Skins, the UK’s foremost captivating teenage drama, has made it stateside. And, only after two episodes, it has managed to stir up an equal amount of drama off the small screen. Skins premiered in the UK in 2007 and quickly became a cultural phenomenon — although some may say it was the cultural phenomenon that Skins was depicting. The 45-minute episodes are steeped in teenage melodrama, sex, drugs and alcohol, all packaged in a fashion that oddly unleashes recollections of a very real adolescence.
MTV’s rendition of Skins stays true to form with enough sex and narcotics to go around. Indeed, even the script was scantily revised for the US audience.
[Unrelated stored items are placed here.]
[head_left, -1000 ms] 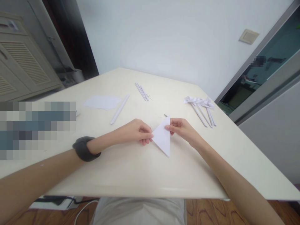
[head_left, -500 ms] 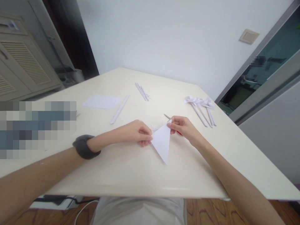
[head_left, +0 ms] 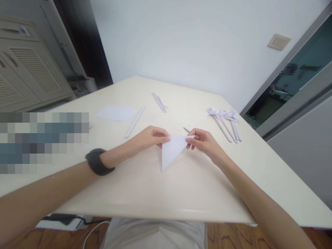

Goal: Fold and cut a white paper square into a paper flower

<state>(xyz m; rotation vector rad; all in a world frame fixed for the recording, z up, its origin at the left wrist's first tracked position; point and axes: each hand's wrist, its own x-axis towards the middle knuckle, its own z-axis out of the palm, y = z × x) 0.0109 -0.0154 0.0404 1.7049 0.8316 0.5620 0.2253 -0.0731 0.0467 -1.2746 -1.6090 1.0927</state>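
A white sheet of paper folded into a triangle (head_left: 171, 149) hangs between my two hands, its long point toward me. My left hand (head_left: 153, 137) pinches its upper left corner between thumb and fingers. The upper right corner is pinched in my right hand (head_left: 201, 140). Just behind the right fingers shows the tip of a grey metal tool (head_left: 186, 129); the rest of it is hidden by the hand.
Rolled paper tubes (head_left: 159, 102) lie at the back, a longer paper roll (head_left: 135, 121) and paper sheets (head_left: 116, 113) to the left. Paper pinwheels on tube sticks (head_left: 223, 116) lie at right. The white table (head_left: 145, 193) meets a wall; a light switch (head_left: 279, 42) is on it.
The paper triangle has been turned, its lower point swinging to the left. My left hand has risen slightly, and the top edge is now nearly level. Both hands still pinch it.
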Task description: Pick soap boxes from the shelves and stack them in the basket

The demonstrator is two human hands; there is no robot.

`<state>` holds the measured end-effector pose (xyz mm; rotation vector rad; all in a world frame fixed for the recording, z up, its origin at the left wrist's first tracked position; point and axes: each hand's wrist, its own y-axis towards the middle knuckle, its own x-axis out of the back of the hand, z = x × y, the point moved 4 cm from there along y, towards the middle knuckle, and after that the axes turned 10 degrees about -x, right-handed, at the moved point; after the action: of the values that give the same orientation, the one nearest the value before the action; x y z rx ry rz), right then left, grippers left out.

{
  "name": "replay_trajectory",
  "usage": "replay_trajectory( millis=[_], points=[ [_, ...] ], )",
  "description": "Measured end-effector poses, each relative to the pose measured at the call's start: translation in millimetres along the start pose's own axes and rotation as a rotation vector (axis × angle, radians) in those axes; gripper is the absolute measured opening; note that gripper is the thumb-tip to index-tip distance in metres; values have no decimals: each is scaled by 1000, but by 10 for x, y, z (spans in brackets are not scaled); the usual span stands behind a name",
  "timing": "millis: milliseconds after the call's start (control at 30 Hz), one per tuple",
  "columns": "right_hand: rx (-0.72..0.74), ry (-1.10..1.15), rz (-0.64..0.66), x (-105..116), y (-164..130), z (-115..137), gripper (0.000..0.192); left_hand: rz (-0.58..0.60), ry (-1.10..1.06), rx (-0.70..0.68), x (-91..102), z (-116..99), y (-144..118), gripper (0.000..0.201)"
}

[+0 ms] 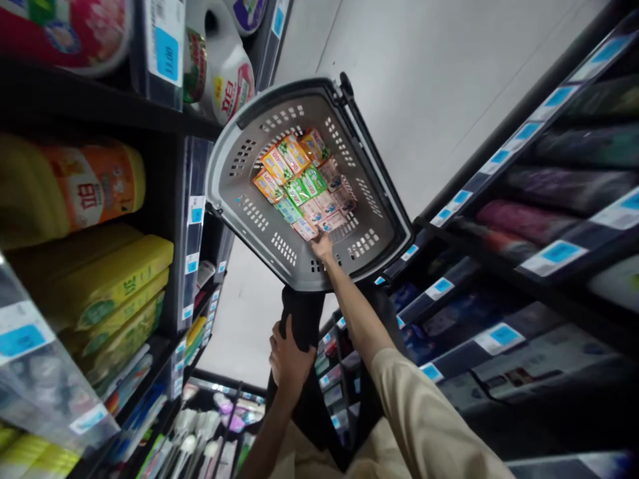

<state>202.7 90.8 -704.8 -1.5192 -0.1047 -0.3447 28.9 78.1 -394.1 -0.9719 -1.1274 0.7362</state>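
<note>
Right hand point(323, 247) fingers touch basket's point(234, 179) soap packs point(304, 183).

A shop aisle, a supermarket by the look of it, is showing here. Dark shelves point(164, 126) are running along the left and right edges of the frame, their fronts carrying rows of blue-and-white price tags point(556, 256). Yellow detergent packs point(120, 279) and bottles are sitting on the left shelves, with brushes hanging at lower left. A grey shopping basket point(234, 193) is filling the centre, holding small colourful boxed goods point(299, 183) over a pale floor point(429, 80).
</note>
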Motion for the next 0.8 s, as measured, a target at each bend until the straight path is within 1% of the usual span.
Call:
replay_trajectory(
  millis=[67, 133, 200, 300, 367, 433, 533, 633, 733, 800],
  points=[
    [-58, 79, -16, -157, 176, 2, 67, -30, 1, 13, -11, 51, 32, 82],
    [-112, 146, -35, -261, 300, 19, 74, -39, -5, 20, -19, 94, 55, 80],
    [-155, 198, -56, -314, 374, 44, 80, -32, -17, 19, -23, 122, 69, 79],
    [-189, 245, -92, -312, 384, 75, 83, -10, -40, 26, -30, 143, 73, 79],
    [-196, 252, -114, -285, 332, 92, 81, -5, -54, 32, -36, 148, 67, 78],
    [-194, 242, -118, -272, 261, 126, 75, -20, -58, 25, -39, 142, 59, 77],
    [-200, 210, -96, -283, 165, 225, 59, -52, -52, 5, -39, 121, 45, 76],
    [-217, 186, -64, -249, 78, 327, 52, -72, -46, -5, -38, 91, 29, 75],
    [-169, 182, -15, -90, -120, 356, 46, -84, -45, 6, -48, 48, 9, 75],
    [-101, 181, 19, 88, -403, 310, 41, -72, -58, 18, -77, 12, -19, 75]
  ],
)
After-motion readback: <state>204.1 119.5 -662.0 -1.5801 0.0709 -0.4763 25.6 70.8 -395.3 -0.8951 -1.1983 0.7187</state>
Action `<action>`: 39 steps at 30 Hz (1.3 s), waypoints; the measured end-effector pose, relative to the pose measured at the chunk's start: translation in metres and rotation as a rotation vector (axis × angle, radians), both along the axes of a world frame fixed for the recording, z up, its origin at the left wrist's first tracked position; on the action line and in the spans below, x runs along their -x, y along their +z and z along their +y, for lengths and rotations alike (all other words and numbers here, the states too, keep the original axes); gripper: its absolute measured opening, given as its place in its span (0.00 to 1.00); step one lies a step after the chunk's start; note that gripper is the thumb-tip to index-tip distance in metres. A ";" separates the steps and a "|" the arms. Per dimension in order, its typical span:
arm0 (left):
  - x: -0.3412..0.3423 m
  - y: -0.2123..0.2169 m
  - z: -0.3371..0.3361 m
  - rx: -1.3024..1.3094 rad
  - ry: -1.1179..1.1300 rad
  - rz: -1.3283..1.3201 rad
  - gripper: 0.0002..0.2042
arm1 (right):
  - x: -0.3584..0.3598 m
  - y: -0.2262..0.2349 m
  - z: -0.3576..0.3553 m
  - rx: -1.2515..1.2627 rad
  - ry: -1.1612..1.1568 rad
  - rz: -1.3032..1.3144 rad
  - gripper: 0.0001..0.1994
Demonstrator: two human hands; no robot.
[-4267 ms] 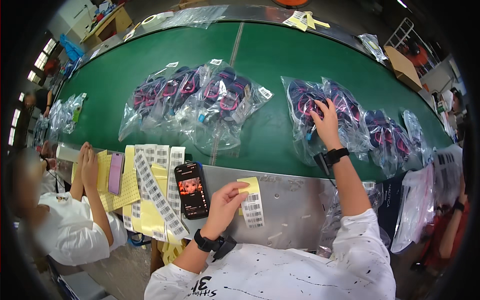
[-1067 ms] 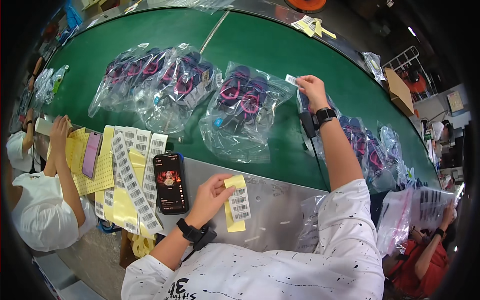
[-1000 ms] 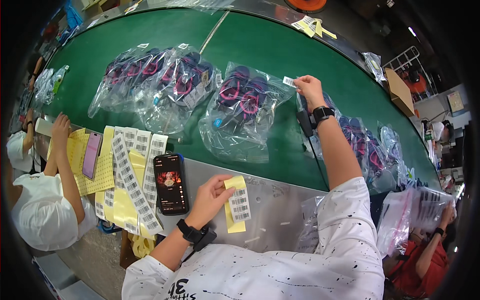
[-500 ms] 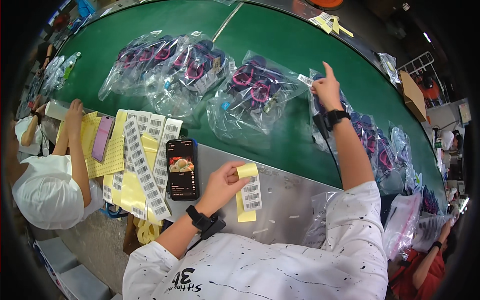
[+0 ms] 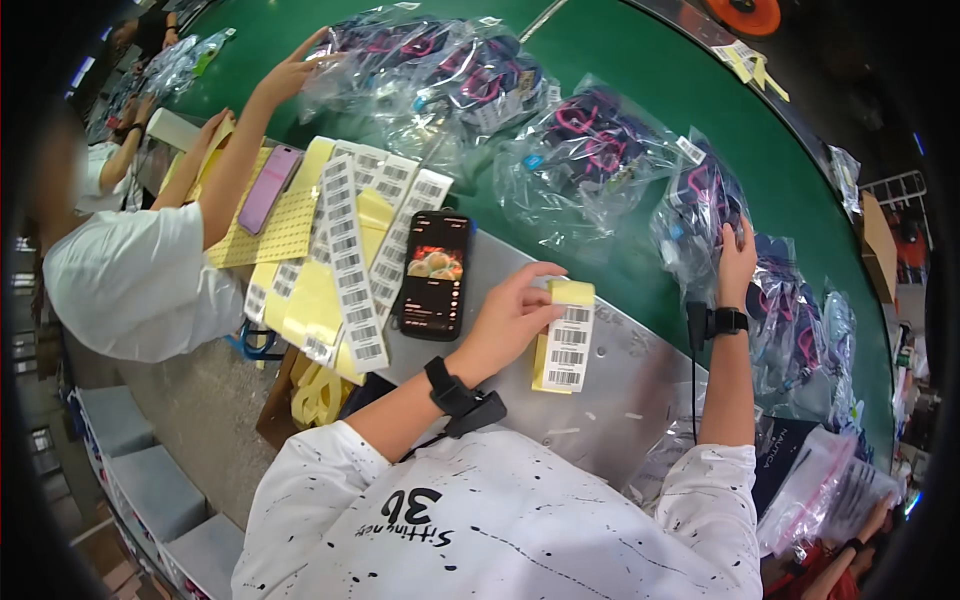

But, in between all of the “shagging” and “getting pissed”, there’s a glaring modification to the beloved British drama that may signify more than a little use of creative license by MTV. I’d love to ramble ad nauseum about each of multifaceted characters of Skins, each to whom I have an undying connection; but, for the sake of brevity, I’ll quell my enthusiasm.
Maxxie Oliver, a well-rounded, out-of-the-closet gay teenager, whose sexuality was skillfully integrated into the storyline, was replaced by MTV with Tea Marvelli, who “girl-on-girl culture” Web site Autostraddle proclaims as the “Awesomest Lesbian Character Ever”. And, while the speculation of MTV’s reasoning behind the switch has led to some very predictable hunches, the choice is a bold one.
In the same fashion as the original, each episode documents a particular character. Last week’s episode followed Tea. After less than three minutes into the episode, Tea receives cunnilingus from her classmate Betty. After ditching her hook-up, Tea walks to class with her friend Daisy, who asks, “Are you up for breakfast or did you eat enough last night?” While Tea’s character is unarguably as dynamic as the rest, the hypersexual environment in which Skins lies lends a hand in perpetuating the fetishism of lesbians, especially those of an adolescent variety. In my resolute skepticism of MTV, I believe this is the catalyst behind the switch — a desire to amplify the risque exploits of nine teenage characters to garner attention and ratings, rather than letting the lives of impressionable teenagers develop organically on the small screen.
Regardless of the mechanisms that led to Maxxie’s demise on MTV’s Skins, Tea’s raw and unabashed lesbianism may be more than meets the eye. Tea’s frank feminine sexuality is arguably unpalatable for many, particularly an American audience. However, MTV seemingly straddles a tightrope, using the safety of lesbian eroticism to carefully depict a teenager growing in command of her sexual desires and passions. On the show, Tea’s sexual conquests and sexual development seem to go beyond mere sex appeal — they serve as truthful aspects of the depiction of strong and commandeering identity development in adolescence.
Although I would prefer to see an American Maxxie Mondays at 10, MTV has made a veritable attempt at creating a complex lesbian equivalent. For a television series renowned for its depictions of gay and lesbian youth, Skins must not be adulterated with exploitative and gratuitous lesbian action for the satiating of a certain (male) sexual fixation on the exoticism of the lesbian. Rather, MTV should have as much audacity in portraying Tea’s powerful and headstrong lesbian identity as it has in portraying weed smoking, MDMA use and underage drinking.